= EXERCISE =
Retype the data that follows line by line, exactly, and leave its pictures out.

── SUPPLIED MATERIAL ──

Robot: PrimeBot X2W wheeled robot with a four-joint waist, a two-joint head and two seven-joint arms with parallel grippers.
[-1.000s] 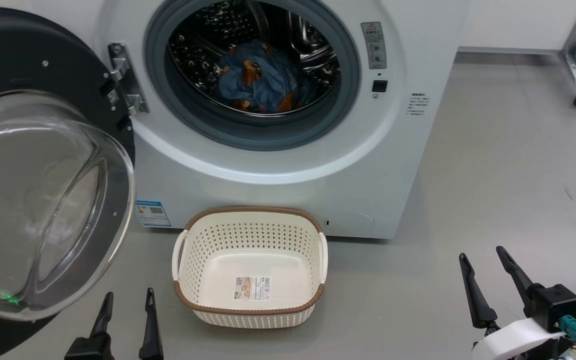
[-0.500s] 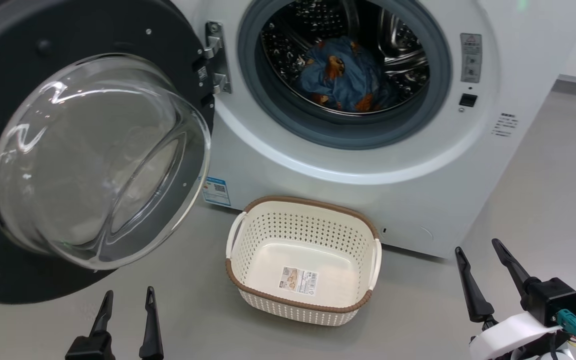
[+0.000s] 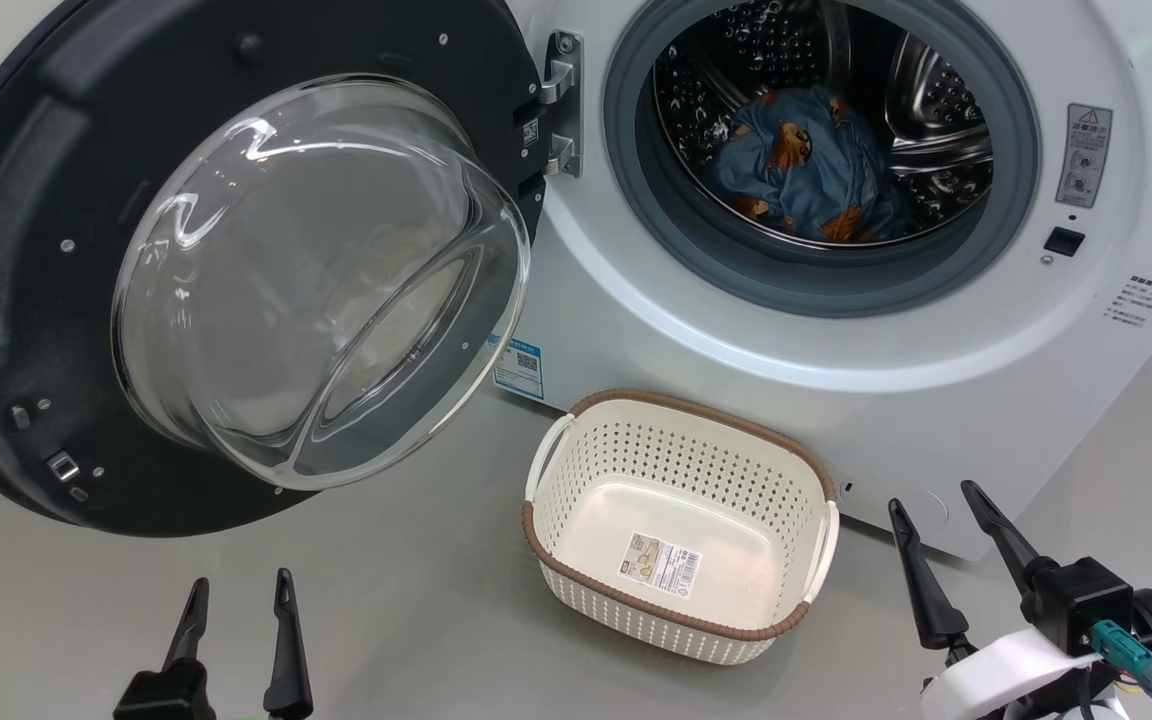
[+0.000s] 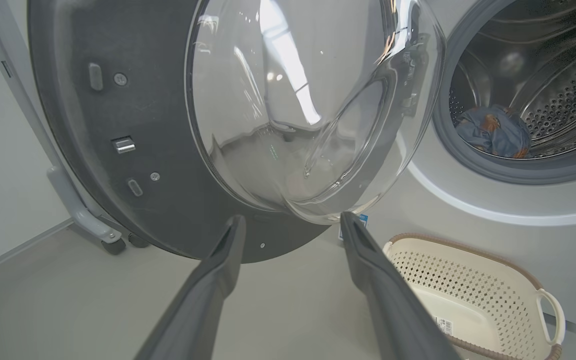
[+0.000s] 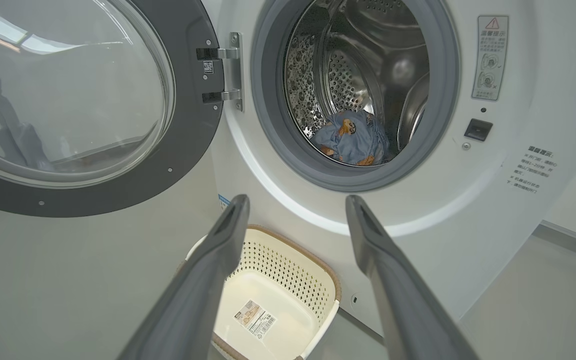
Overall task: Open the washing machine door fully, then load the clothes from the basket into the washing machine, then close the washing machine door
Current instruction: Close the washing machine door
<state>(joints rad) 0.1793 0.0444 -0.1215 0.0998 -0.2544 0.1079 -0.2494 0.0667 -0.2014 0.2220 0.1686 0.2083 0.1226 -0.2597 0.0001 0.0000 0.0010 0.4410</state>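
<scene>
1. The clothes [image 3: 806,180] lie low in the drum of the washing machine [image 3: 836,400]. The basket [image 3: 676,465] on the floor in front holds nothing but its label, so we judge loading done and closing the washing machine door [image 3: 266,270] to be the step in hand
2. The left fingers [image 3: 284,640] and the right fingers [image 3: 921,580] are both spread wide with nothing between them, low and short of the machine. We would leave them apart, since a push needs no grip
3. The door hangs wide open, hinged at the left of the opening, its glass bowl facing us. We would take the left fingers round behind the black rim, far from the hinge, and press there, never on the glass
4. The basket sits near the door's path, so we would swing slowly and watch for a brush
5. We would check that no cloth lies on the grey gasket, then push firmly until the latch catches
</scene>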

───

= RESPONSE AREA =
Robot: PrimeBot X2W wheeled robot with a four-joint waist, a two-joint head and two seven-joint arms with parallel grippers.
[-1.000s] 
[-0.500s] 
[+0.000s] 
[+0.000s] 
[+0.000s] 
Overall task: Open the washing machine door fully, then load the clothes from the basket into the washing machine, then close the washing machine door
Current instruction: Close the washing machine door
<state>(joints rad) 0.1793 0.0444 -0.1215 0.0998 -0.2544 0.1079 -0.2494 0.0667 -0.2014 0.2220 0.1686 0.2083 0.1226 -0.2597 0.0001 0.0000 0.0010 0.4410</state>
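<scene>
1. The clothes [image 3: 806,180] lie low in the drum of the washing machine [image 3: 836,400]. The basket [image 3: 676,465] on the floor in front holds nothing but its label, so we judge loading done and closing the washing machine door [image 3: 266,270] to be the step in hand
2. The left fingers [image 3: 284,640] and the right fingers [image 3: 921,580] are both spread wide with nothing between them, low and short of the machine. We would leave them apart, since a push needs no grip
3. The door hangs wide open, hinged at the left of the opening, its glass bowl facing us. We would take the left fingers round behind the black rim, far from the hinge, and press there, never on the glass
4. The basket sits near the door's path, so we would swing slowly and watch for a brush
5. We would check that no cloth lies on the grey gasket, then push firmly until the latch catches
</scene>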

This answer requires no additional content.